Which is more filling, a turkey breast or pumpkin pie?
Four ounces of turkey breast, with the delicious skin, mind you, has less than two hundred calories. To eat the equivalent in calories (never mind the lack of nutrition) of pumpkin pie, you could have 1/12th of a nine-inch pie. Visually, that looks like a waste of time.
Protein truly is the superstar of your plate. But superstars are never without their entourage. And protein’s entourage? Veggies. Never mind the abundance of nutrition veggies provide; they help you feel fuller sooner due to their volume. So, be like Christian Slater’s character Hard Harry and pump up the volume [of veggies].
Earn your carbs
Notice I didn’t say to reward yourself with carbs. Often, after a workout, people will reward themselves with food. This line of thinking is hedonic. Because they’ve “punished” themselves with exercise, they then “pleasure” or reward themselves with food. And people who reward themselves with food are often the ones you see performing penance on the treadmill after the holidays (five Hail Marys and sixty minutes of intervals).
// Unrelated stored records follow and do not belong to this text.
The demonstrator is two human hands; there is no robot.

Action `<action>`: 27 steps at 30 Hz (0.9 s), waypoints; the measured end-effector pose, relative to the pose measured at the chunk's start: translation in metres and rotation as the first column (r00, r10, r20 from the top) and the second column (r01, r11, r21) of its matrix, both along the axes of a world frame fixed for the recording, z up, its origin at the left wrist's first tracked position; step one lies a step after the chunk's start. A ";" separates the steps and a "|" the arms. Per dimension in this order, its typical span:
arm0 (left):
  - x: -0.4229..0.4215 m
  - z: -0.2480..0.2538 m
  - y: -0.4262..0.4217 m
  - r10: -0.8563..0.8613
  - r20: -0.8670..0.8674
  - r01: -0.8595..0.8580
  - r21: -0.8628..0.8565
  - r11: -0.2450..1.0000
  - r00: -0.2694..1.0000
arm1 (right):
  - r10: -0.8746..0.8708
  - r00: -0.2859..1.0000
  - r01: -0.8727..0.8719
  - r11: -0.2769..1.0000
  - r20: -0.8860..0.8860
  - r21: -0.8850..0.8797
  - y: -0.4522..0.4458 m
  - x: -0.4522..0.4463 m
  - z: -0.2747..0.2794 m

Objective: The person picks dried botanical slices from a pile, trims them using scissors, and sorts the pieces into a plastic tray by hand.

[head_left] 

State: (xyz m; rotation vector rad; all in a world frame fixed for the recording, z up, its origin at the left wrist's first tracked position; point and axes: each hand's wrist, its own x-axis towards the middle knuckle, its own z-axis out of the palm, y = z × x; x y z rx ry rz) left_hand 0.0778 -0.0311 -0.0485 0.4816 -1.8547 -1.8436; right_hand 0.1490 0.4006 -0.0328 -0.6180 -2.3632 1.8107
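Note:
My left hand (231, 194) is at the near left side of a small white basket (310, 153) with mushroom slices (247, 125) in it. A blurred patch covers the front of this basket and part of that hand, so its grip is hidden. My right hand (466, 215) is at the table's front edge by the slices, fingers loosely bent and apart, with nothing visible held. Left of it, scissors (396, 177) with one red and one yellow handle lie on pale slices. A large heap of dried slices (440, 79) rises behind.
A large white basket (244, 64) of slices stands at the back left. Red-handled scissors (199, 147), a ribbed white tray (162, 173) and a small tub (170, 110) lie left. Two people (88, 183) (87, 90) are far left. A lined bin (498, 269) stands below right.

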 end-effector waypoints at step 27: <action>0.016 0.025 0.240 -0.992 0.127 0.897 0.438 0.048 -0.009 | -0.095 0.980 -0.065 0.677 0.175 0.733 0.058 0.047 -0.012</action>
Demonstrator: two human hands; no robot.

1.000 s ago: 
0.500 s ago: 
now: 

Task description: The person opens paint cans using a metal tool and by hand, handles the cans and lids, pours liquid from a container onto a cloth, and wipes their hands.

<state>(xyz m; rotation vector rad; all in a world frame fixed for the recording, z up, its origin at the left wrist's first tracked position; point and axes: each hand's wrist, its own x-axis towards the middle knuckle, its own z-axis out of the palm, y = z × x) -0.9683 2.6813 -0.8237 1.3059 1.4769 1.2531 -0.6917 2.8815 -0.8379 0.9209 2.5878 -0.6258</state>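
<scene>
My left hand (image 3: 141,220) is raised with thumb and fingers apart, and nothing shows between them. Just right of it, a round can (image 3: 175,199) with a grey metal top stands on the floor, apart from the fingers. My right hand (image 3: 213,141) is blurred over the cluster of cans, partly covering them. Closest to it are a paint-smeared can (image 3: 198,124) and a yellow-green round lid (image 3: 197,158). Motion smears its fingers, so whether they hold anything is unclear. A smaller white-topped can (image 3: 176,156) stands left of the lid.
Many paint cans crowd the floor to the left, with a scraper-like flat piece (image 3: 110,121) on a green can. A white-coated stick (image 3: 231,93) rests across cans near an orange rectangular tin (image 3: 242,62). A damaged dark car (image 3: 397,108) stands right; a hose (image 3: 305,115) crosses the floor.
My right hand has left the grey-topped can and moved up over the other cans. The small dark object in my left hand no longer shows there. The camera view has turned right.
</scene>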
Knowing a holiday feast is upon me, I plan my training sessions accordingly—specifically, strength training.
Assuming you’re showing some level of exertion when strength training, you’re doing two things (and scrolling on your phone’s not one of them). First, you’re causing itty-bitty microtears in your muscles. Second, you’re depleting your muscles of fuel.
To help you repair those tears in your muscles, they need protein. To replenish your muscles’ fuel, they need carbohydrates. There is no better time to do this than after exercise when your body will shuttle these much-needed nutrients into your muscles rather than storing them as fat.
Would we rather eat a sweet potato than sweet potato pie (something I had for the last time Thanksgiving)? Sure. But if you’re gonna have pie, post-exercise is the time to have it.
Consider budgeting your calories.
This strategy isn’t too dissimilar to the second one.
With exception, I eat four meals daily. But on holidays, I’ll budget my calories and typically eat two. Please know, though, I’m not counting anything but the number of meals I eat.
Here’s the cool part: if I apply the earlier four strategies, I might consume a couple thousand calories more than I would on a typical day. And it doesn’t take long of my usual training and eating to get rid of those.
Again, these are five strategies that I employ to help me enjoy food during the holidays. I’m confident they can help you, too.
If you’ve been training and eating for your goals most of the year, i.e., 75-85% of the time, there’s no reason one season should derail you.